> [What you have to do]: Take the lines from the beginning of the data below through the line holding "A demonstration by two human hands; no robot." and return exactly those.
### Input data ###
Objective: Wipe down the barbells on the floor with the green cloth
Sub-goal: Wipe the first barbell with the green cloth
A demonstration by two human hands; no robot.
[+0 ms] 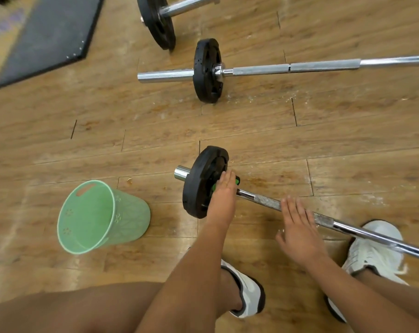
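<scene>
Near barbell (362, 233): chromed steel bar lying on the floor, running from centre to near right. It has a rough, grey knurled section and a smooth, bright sleeve stub at its left end.
Near plate (197, 188): black disc with a matte finish and cut-out grip openings, mounted upright on the left end of the near barbell.
Green cloth (237, 180): bright green, mostly covered by the left hand. It sits at the junction of the bar and the inner face of the near plate.
Left hand (224, 192): palm down on the green cloth, fingers straight and together, pressing the cloth against the bar and plate. The thumb is hidden, so a pinch cannot be ruled out.
Right hand (297, 227): fingers straight and slightly spread, laid flat over the knurled section to the right of the left hand. It grasps nothing.
Middle barbell (323, 66): chromed bar with matte knurled bands and one black plate, lying farther away.
Far barbell (184, 6): thick chrome shaft and a black plate, at the far edge.
Basket (131, 212): pale green plastic with a tapered round shape, flower perforations and a slot handle, standing near left of the plate.
Floor (59, 140): glossy wood-grain planks with scuffs and white specks.
Mat (52, 27): dark and flat, at far left.
Shoes (376, 251): white, with laces, on either side of the near bar.
Lettering: any on the plates is too small to read.
</scene>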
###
> [Result below]:
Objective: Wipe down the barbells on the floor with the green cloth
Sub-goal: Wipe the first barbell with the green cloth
A demonstration by two human hands; no robot.

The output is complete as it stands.